TASK REQUIREMENTS: In the listing below, count the lines that contain the string "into", and state that number without further words.
════════════════════
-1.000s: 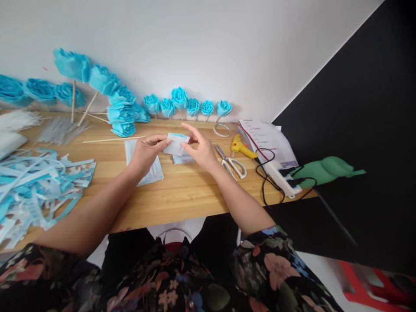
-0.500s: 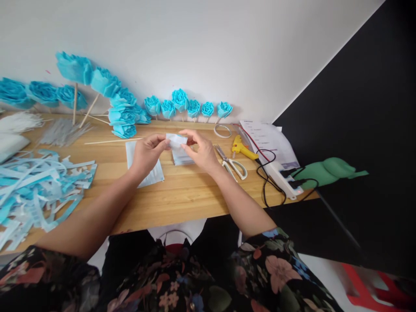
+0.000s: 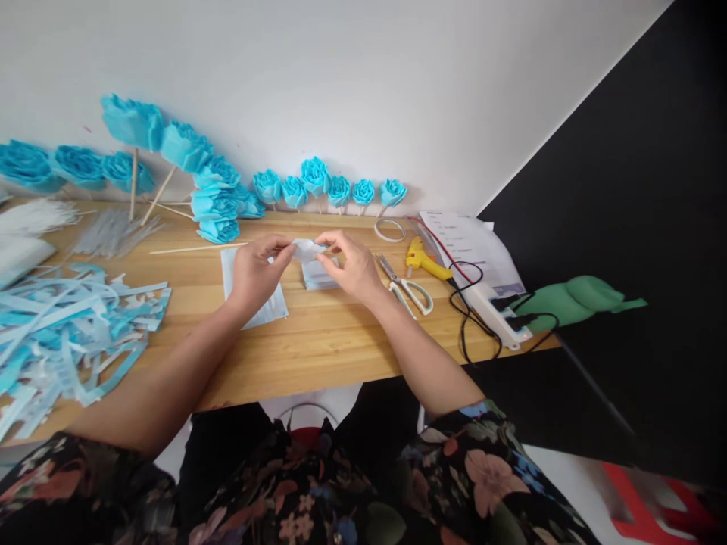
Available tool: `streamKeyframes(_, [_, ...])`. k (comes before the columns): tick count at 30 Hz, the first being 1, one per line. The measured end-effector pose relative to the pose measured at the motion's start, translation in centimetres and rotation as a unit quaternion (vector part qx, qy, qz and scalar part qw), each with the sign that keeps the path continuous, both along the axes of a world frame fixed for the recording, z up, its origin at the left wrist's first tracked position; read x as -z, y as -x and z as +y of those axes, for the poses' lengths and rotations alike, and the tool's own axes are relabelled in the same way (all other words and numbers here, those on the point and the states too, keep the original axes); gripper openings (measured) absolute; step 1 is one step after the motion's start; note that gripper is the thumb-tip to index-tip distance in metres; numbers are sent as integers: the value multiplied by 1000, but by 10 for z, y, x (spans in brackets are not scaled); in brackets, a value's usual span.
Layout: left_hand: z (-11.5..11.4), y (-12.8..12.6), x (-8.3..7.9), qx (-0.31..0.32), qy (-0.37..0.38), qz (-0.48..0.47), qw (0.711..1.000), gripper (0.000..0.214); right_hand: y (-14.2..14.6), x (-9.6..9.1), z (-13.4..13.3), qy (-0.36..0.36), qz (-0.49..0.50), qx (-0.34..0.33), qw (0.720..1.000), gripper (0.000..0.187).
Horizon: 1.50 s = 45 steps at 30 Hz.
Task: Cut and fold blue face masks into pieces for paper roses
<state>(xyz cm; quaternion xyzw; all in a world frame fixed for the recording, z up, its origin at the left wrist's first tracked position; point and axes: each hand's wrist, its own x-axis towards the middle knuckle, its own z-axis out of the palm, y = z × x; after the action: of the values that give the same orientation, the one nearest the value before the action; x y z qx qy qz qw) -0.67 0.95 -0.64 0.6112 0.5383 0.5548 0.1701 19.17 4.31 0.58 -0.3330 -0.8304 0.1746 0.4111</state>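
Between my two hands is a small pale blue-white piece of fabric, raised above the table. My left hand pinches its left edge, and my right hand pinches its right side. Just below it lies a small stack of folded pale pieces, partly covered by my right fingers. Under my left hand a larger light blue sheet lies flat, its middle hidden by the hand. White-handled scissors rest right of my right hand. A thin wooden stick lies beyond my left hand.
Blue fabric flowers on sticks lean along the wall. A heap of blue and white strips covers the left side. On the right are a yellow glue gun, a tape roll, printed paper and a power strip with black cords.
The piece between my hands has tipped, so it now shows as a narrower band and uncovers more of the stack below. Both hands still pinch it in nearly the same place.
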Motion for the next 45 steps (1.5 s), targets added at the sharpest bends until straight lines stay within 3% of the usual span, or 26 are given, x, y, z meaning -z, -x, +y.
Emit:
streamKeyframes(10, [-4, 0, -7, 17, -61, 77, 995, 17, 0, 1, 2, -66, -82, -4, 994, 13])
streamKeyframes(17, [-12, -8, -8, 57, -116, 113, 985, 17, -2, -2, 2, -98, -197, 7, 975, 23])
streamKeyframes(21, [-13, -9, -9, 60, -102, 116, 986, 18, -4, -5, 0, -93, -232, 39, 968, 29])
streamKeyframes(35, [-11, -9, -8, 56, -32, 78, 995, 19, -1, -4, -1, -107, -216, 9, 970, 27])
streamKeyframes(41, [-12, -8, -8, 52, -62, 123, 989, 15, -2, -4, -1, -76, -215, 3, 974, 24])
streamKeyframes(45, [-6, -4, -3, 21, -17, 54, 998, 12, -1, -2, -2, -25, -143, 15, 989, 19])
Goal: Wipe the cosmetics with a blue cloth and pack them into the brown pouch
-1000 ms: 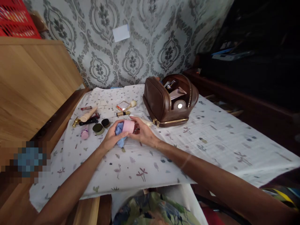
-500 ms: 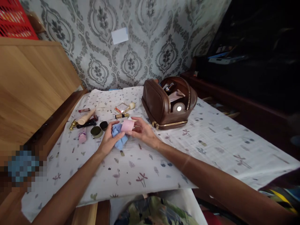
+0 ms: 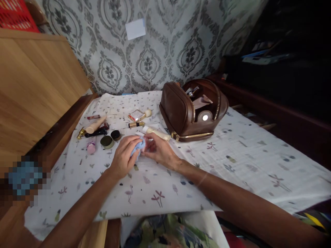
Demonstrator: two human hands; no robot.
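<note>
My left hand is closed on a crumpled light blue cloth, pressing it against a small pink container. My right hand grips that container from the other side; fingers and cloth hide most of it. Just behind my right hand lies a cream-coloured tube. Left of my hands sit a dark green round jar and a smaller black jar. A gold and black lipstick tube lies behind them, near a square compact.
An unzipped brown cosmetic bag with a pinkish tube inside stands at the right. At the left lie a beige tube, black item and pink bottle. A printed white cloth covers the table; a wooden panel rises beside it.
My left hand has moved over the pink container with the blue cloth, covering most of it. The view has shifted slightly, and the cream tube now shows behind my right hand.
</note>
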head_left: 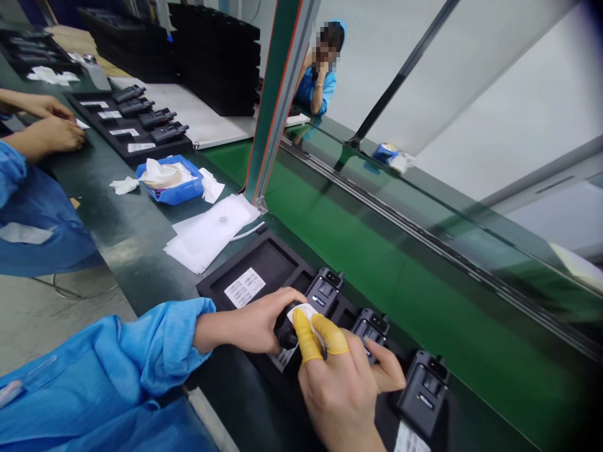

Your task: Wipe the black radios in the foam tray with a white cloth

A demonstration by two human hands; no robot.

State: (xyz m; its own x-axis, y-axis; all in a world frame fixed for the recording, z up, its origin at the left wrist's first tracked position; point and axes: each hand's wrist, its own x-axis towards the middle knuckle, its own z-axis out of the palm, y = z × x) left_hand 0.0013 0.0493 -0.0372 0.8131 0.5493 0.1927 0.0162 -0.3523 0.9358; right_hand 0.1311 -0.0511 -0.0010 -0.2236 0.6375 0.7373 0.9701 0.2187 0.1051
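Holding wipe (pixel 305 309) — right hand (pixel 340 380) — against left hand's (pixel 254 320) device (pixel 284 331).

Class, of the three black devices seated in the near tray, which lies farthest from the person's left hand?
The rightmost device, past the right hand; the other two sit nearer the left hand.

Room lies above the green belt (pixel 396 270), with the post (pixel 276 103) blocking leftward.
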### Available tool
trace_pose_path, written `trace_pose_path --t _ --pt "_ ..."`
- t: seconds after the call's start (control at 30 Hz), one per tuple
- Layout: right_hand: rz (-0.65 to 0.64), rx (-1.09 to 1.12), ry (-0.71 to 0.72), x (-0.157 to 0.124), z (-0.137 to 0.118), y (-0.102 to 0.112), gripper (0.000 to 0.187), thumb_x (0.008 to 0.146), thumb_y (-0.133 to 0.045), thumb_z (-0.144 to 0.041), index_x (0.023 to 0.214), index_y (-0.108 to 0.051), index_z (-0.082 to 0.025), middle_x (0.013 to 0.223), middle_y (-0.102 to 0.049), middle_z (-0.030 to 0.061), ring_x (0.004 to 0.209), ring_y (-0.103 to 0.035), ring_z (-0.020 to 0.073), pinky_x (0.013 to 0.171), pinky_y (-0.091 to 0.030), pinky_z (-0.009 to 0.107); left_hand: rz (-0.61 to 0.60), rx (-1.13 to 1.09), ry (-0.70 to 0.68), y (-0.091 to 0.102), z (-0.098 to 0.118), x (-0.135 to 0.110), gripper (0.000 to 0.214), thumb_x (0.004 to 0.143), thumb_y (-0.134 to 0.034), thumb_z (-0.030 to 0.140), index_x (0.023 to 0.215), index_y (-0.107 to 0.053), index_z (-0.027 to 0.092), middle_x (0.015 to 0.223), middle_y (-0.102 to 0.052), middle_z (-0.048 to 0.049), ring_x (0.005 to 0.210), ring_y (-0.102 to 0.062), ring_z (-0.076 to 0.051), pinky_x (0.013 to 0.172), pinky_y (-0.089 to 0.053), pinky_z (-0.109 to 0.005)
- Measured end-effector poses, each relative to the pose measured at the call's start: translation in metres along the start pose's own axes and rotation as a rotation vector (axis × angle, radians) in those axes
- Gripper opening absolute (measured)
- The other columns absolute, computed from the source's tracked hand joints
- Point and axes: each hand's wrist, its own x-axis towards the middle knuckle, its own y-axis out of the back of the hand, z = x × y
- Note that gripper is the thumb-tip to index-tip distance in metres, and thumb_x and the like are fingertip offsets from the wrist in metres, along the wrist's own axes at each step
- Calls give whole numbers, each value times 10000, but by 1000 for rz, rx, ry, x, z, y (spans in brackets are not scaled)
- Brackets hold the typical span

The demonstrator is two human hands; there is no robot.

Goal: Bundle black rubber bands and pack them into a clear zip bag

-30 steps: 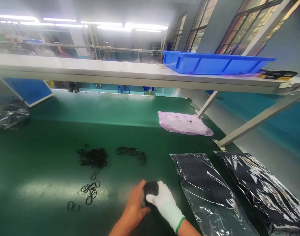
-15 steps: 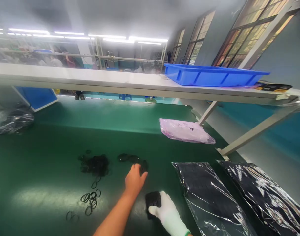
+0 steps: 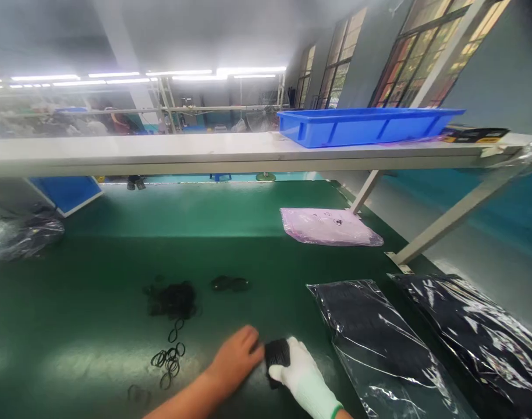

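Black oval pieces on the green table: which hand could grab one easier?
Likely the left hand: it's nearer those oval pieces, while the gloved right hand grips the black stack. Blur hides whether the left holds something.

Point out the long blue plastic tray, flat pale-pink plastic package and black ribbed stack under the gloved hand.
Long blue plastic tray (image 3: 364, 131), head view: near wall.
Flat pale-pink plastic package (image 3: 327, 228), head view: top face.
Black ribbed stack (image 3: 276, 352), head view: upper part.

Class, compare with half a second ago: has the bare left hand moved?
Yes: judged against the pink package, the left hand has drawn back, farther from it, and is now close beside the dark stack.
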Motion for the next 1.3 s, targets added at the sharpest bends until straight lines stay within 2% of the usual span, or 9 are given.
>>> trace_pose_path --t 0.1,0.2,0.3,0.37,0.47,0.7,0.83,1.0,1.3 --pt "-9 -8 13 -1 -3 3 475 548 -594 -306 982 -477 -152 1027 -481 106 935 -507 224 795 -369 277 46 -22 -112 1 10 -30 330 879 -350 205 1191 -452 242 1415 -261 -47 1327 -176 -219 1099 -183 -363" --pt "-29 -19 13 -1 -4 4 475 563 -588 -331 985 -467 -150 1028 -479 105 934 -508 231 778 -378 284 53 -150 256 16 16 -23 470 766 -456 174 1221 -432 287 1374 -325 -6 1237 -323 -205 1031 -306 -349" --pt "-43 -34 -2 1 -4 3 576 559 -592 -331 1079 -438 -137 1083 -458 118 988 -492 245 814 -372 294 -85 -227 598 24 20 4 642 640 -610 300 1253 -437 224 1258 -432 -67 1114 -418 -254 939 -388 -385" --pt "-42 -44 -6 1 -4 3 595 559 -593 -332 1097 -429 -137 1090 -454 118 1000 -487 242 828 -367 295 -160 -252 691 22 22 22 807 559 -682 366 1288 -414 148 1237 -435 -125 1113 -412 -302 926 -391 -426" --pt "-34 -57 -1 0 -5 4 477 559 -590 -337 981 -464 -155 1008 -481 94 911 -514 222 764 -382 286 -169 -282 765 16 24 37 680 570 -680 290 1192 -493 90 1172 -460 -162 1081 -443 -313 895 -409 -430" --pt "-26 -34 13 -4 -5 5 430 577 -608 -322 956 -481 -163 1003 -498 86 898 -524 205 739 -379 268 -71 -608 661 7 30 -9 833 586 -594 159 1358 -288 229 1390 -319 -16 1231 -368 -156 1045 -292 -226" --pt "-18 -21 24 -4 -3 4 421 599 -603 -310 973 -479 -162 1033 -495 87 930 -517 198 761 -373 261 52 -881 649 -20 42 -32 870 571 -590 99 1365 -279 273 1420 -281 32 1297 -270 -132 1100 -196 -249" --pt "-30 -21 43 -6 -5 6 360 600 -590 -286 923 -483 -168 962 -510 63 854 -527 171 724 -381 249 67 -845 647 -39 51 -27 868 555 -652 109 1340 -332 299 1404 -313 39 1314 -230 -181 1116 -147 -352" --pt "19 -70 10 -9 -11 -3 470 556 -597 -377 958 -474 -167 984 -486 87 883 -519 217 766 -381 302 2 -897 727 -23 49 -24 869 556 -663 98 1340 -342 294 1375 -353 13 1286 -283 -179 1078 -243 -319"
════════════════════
EXPECTED ANSWER: 3